Rennie Harrison, a junior, cited the discrepancy between the earlier presentations’ focus on believing the victim and the shift into talking about context. “Calling [her statement] inaccurate lends to not believing the victim,” Harrison said.
“If I’d received the information you all had received, I’d be in a similar place as you all,” Genoni said. “There’s a lot of context to that statement you don’t know and you will never know because of privacy.”
“We need you to trust us,” Genoni said, stressing that the administration stood by Fabian and the outcome of the investigation.
“How many students found guilty of rape have been kicked off campus?” Harrison asked later. “More than zero?”
Administrators couldn’t give specific numbers but promised them “in a couple weeks.”
University president Ronald Crutcher was not there, and has taken heat for his absence from speaking to the issue. But on Friday he issued a letter to the university, as published in The Collegian.
In it, he shares information on university resources to address the issue and seeks feedback, writing: “I will report back to the University community by Fall Break based on input received by September 30 and will consult with student, faculty, staff, administrative, and alumni leadership in shaping action steps emerging from the input.”
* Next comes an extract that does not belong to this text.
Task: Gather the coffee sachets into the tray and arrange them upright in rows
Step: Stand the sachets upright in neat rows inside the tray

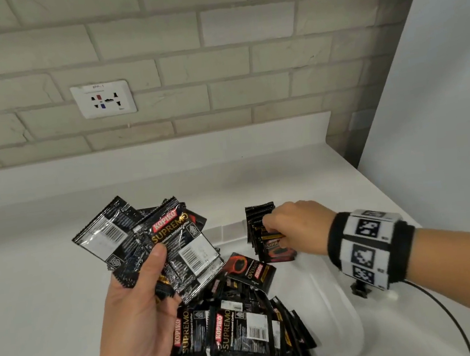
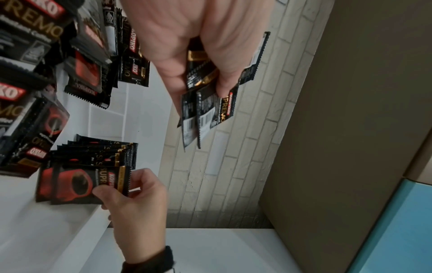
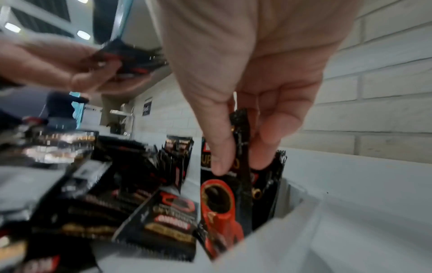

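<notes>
A white tray (image 1: 336,309) on the counter holds a loose heap of black coffee sachets (image 1: 244,330). At its far right corner a short row of upright sachets (image 1: 260,218) stands on edge. My right hand (image 1: 297,230) pinches the nearest upright sachet (image 3: 218,199) of that row by its top, thumb in front and fingers behind. My left hand (image 1: 139,312) is raised over the tray's left side and grips a fanned bunch of sachets (image 1: 159,243) (image 2: 205,103) between thumb and fingers.
The tray sits on a white counter (image 1: 36,285) against a pale brick wall (image 1: 186,52) with a socket plate (image 1: 103,98). A grey panel (image 1: 437,98) rises at the right. A black cable (image 1: 451,317) runs from my right wristband. A person (image 3: 60,110) stands far off.
</notes>
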The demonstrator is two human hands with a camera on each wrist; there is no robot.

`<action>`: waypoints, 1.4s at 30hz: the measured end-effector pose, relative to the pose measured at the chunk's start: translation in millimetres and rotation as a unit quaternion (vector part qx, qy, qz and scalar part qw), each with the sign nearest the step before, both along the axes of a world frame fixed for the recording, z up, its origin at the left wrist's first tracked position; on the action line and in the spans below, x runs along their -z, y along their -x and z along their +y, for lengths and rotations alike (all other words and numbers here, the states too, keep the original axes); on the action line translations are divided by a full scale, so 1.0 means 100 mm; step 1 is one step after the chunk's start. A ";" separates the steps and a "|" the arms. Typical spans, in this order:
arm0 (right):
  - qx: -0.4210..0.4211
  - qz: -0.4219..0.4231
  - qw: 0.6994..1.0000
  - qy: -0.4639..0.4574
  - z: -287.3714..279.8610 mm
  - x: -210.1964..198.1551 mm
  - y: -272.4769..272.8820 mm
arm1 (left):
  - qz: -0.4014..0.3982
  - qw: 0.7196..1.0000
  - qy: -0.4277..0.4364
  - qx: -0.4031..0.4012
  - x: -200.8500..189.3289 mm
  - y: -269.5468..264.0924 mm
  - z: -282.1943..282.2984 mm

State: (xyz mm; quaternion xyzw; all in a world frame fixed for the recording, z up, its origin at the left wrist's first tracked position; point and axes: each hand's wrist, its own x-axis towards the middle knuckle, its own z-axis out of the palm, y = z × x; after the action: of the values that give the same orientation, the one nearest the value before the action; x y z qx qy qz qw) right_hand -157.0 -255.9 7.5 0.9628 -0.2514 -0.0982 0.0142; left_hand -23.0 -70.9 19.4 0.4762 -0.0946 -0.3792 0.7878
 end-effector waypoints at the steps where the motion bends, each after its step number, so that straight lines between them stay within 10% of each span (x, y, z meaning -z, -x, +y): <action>1: -0.010 0.018 1.000 0.010 -0.01 0.02 -0.04 | 0.002 1.000 -0.001 -0.004 0.00 -0.01 0.01; 11: 0.020 0.027 0.999 0.036 -0.14 0.09 -0.12 | -0.015 1.000 -0.013 0.000 0.04 -0.05 -0.04; 22: 0.142 -0.152 0.977 -0.035 -0.20 -0.12 0.26 | 0.035 0.999 0.011 0.035 0.18 -0.06 -0.15; 26: 0.174 -0.324 0.900 -0.234 0.04 -0.22 0.37 | 0.030 0.997 0.019 0.069 0.19 0.03 -0.28; 30: 0.162 -0.318 0.821 -0.446 0.45 -0.21 0.25 | 0.004 0.996 0.028 0.088 0.15 0.22 -0.42; 42: 0.215 -0.418 0.634 -0.614 0.55 -0.01 0.23 | -0.025 0.996 0.038 0.080 0.21 0.36 -0.42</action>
State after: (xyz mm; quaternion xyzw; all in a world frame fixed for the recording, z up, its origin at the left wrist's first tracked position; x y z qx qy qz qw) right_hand -180.4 -201.3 8.9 0.6061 -0.3125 0.1829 -0.7082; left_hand -59.5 -112.8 -1.2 0.4466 -0.1666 -0.4248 0.7696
Administrators deny Fabian saying what Carreras alleges in the September 2015 meeting. “We would not have folks who would do something like that,” Bisese said.
“I can unequivocally say that that sentence is disgusting,” said Genoni, who was Carreras’ dean. “We are stuck in a situation where we can’t say more. But that sentence was not said. We went back and listened, talked to him. We support him.”
Audience members thinned from the room as the night went on and about 50 remained by the end. But resolution was elusive.
“You have to trust the process,” Maura Smith said.
The next day, Genoni sent an email to students apologizing and calling for change, The Collegian reported, postponing an annual event for students called Proclamation Night. It also set a Sept. 12 forum for women in Westhampton College, and The Collegian reported a similar one would be held for Richmond College.
Additional reporting by Jason Roop.
Editor’s note: This story corrects the spelling of Melissa Dart’s last name. Style regrets the error.